El salón entero brilla con luces doradas, pero yo solo siento una sombra siguiéndome.
Camino entre copas de champán y conversaciones huecas, fingiendo sonrisas mientras mi mente late como un tambor de guerra.
—Valentine Forx —dice un socio extranjero, inclinándose para besarme la mano—, la mujer que todos desean conocer.
Sonrío con cortesía. Aprendí hace mucho a usar mi encanto como un arma. Mi risa suena ligera, calculada, como un cristal que podría romperse en cualquier instante.
Pero sé que él está mirando.
Mattheo.
El maldito Saturno que gira en mi horizonte.
Apoyado junto a la barra, con la chaqueta ligeramente abierta, como si el protocolo no le importara en absoluto. Su copa de whisky descansa en una mano, mientras la otra juega distraídamente con el encendedor plateado que siempre lleva encima.
Y esos ojos…
Esos malditos ojos azules que no me sueltan desde el segundo en que crucé la puerta.
Yo no lo miro.
No directamente.
Eso sería darle la victoria.
En cambio, dejo que otro caballero me invite a bailar.
La música es lenta, envolvente, y mis movimientos son tan fluidos que los fotógrafos giran sus cámaras hacia mí.
Pero, aun girando entre los brazos de un extraño, siento la presión de su mirada en mi espalda.
Me está observando.
Me está odiando.
Y lo peor… lo está disfrutando.
—Eres la mujer más hermosa de esta sala —susurra mi acompañante al oído.
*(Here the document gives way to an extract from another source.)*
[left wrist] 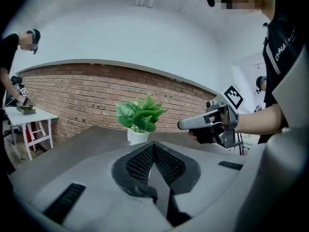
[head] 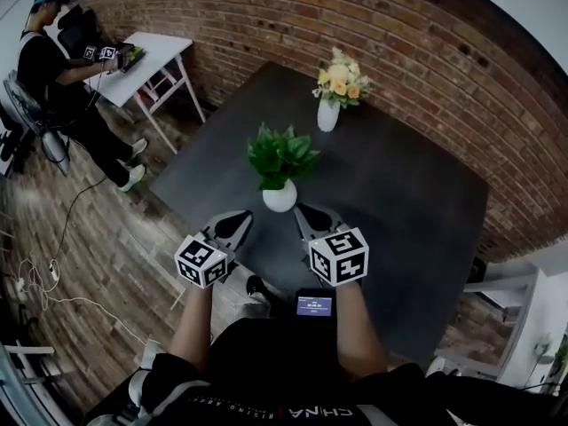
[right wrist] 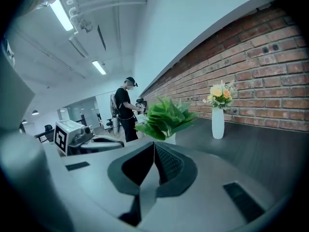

Yo sonrío, pero mi piel no reacciona. Nada en mí vibra con sus palabras.
Porque no es su voz la que me atraviesa.
Es la de Mattheo, repitiendo en mi memoria la última vez que me llamó “Farfallina”.
De pronto, mi pareja gira demasiado cerca de la barra.
Y ahí está él.
A centímetros.
Su perfume amaderado me golpea como un disparo.
Él sonríe con esa arrogancia que siempre fue su sello, y el tiempo se detiene.
—Espero que estés disfrutando, Farfallina —dice con un tono bajo, venenoso, en ese francés que solía derretirme.
El hombre que me acompaña lo mira, incómodo, sin entender la tensión invisible que acaba de llenar el aire.
Yo me suelto con elegancia y camino hacia la mesa, ignorando el temblor en mis manos.
Pero él no me deja escapar.
Nunca lo hace.
Minutos después, cuando estoy fingiendo conversar con inversionistas, siento su sombra detrás de mí.
Su aliento roza mi oído mientras murmura:
—Puedes bailar con quien quieras, Valentine… pero sabes que nadie toca lo que es mío.
Un escalofrío me recorre entera.
Lo odio.
Lo odio porque una parte de mí quiere girar y besarlo justo ahí, en medio de todos.
Porque una parte de mí quiere recordarle que las mariposas no murieron.
Solo estaban dormidas.
Respiro hondo y me obligo a dar un paso al frente, dejando espacio entre nosotros.
Pero en sus labios se dibuja esa sonrisa oscura, la que me dice que la batalla acaba de empezar.
Saturno no necesita moverse.
Saturno hace que todo gire a su alrededor.
Y yo, aunque me muera por negarlo, sigo atrapada en su órbita.